▶ **The problem**: Each entry below should be retyped exactly, with nothing omitted.

▶ **Provided entries**:
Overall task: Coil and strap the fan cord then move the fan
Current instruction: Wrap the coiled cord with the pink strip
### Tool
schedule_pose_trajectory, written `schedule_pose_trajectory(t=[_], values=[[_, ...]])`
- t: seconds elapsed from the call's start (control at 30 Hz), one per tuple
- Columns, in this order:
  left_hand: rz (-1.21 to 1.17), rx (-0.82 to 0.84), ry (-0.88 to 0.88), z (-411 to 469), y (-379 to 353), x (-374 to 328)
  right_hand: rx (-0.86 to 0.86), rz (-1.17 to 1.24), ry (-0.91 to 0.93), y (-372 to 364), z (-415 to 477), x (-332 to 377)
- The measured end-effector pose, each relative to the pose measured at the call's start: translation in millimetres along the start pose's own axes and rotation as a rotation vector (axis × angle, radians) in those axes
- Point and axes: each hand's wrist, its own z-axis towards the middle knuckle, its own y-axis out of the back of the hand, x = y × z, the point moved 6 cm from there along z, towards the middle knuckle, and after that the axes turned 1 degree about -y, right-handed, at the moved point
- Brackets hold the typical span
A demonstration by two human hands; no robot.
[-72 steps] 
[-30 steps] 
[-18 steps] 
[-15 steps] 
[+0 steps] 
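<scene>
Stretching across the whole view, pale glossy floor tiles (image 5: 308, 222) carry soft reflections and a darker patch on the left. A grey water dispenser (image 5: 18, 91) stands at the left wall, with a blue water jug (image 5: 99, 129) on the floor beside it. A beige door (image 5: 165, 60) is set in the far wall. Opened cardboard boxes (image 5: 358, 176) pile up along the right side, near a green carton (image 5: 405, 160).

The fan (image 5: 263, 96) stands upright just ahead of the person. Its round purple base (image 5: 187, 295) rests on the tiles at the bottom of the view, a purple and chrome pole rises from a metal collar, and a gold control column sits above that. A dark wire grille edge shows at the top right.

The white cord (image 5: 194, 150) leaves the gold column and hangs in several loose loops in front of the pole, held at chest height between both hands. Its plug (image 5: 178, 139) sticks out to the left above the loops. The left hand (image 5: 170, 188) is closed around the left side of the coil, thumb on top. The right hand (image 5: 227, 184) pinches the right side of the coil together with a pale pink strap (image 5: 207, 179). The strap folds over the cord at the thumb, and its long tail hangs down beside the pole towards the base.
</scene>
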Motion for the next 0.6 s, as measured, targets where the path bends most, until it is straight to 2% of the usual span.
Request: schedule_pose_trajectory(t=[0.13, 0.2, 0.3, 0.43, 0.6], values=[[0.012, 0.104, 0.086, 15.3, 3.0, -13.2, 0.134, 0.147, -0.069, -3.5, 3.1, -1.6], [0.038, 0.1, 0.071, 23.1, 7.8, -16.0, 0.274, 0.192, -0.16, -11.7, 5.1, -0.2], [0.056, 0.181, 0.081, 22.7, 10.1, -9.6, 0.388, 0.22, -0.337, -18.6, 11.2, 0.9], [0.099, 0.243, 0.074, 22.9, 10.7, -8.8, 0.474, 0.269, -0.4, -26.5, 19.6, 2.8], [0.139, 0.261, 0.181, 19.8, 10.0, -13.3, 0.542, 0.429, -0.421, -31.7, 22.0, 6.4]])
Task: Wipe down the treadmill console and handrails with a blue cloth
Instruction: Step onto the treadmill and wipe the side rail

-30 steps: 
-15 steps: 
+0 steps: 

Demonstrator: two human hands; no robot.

▶ **Solution for this problem**:
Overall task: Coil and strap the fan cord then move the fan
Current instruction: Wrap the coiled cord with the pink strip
### Tool
schedule_pose_trajectory, written `schedule_pose_trajectory(t=[_], values=[[_, ...]])`
- t: seconds elapsed from the call's start (control at 30 Hz), one per tuple
- Columns, in this order:
  left_hand: rz (-1.21 to 1.17), rx (-0.82 to 0.84), ry (-0.88 to 0.88), z (-411 to 469), y (-379 to 353), x (-374 to 328)
  right_hand: rx (-0.86 to 0.86), rz (-1.17 to 1.24), ry (-0.91 to 0.93), y (-372 to 364), z (-415 to 477), x (-332 to 377)
- The measured end-effector pose, each relative to the pose measured at the call's start: translation in millimetres along the start pose's own axes and rotation as a rotation vector (axis × angle, radians) in those axes
- Point and axes: each hand's wrist, its own z-axis towards the middle knuckle, its own y-axis out of the back of the hand, x = y × z, the point moved 6 cm from there along z, towards the middle knuckle, and after that the axes turned 1 degree about -y, right-handed, at the moved point
- Brackets hold the typical span
A demonstration by two human hands; no robot.
[-72 steps] 
[-30 steps] 
[-18 steps] 
[-15 steps] 
[+0 steps] 
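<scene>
Stretching across the whole view, pale glossy floor tiles (image 5: 308, 222) carry soft reflections and a darker patch on the left. A grey water dispenser (image 5: 18, 91) stands at the left wall, with a blue water jug (image 5: 99, 129) on the floor beside it. A beige door (image 5: 165, 60) is set in the far wall. Opened cardboard boxes (image 5: 358, 176) pile up along the right side, near a green carton (image 5: 405, 160).

The fan (image 5: 263, 96) stands upright just ahead of the person. Its round purple base (image 5: 187, 295) rests on the tiles at the bottom of the view, a purple and chrome pole rises from a metal collar, and a gold control column sits above that. A dark wire grille edge shows at the top right.

The white cord (image 5: 194, 150) leaves the gold column and hangs in several loose loops in front of the pole, held at chest height between both hands. Its plug (image 5: 178, 139) sticks out to the left above the loops. The left hand (image 5: 170, 188) is closed around the left side of the coil, thumb on top. The right hand (image 5: 227, 184) pinches the right side of the coil together with a pale pink strap (image 5: 207, 179). The strap folds over the cord at the thumb, and its long tail hangs down beside the pole towards the base.
</scene>
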Motion for the next 0.6 s, as measured, targets where the path bends most, until it is straight to 2% of the usual span.
Request: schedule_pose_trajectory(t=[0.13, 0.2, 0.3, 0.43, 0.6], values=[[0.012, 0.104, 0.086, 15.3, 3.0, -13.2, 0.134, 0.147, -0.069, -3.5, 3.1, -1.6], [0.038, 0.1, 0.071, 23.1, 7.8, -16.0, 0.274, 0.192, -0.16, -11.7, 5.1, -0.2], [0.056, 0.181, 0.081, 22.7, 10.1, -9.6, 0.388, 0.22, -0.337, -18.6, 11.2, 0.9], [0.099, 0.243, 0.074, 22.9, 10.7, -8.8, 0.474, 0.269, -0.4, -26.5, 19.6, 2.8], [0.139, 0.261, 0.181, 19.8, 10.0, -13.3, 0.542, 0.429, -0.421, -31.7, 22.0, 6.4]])
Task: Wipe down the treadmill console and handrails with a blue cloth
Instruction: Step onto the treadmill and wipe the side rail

-30 steps: 
-15 steps: 
+0 steps: 

Demonstrator: two human hands; no robot.

That finishes the exercise, with nothing more to add.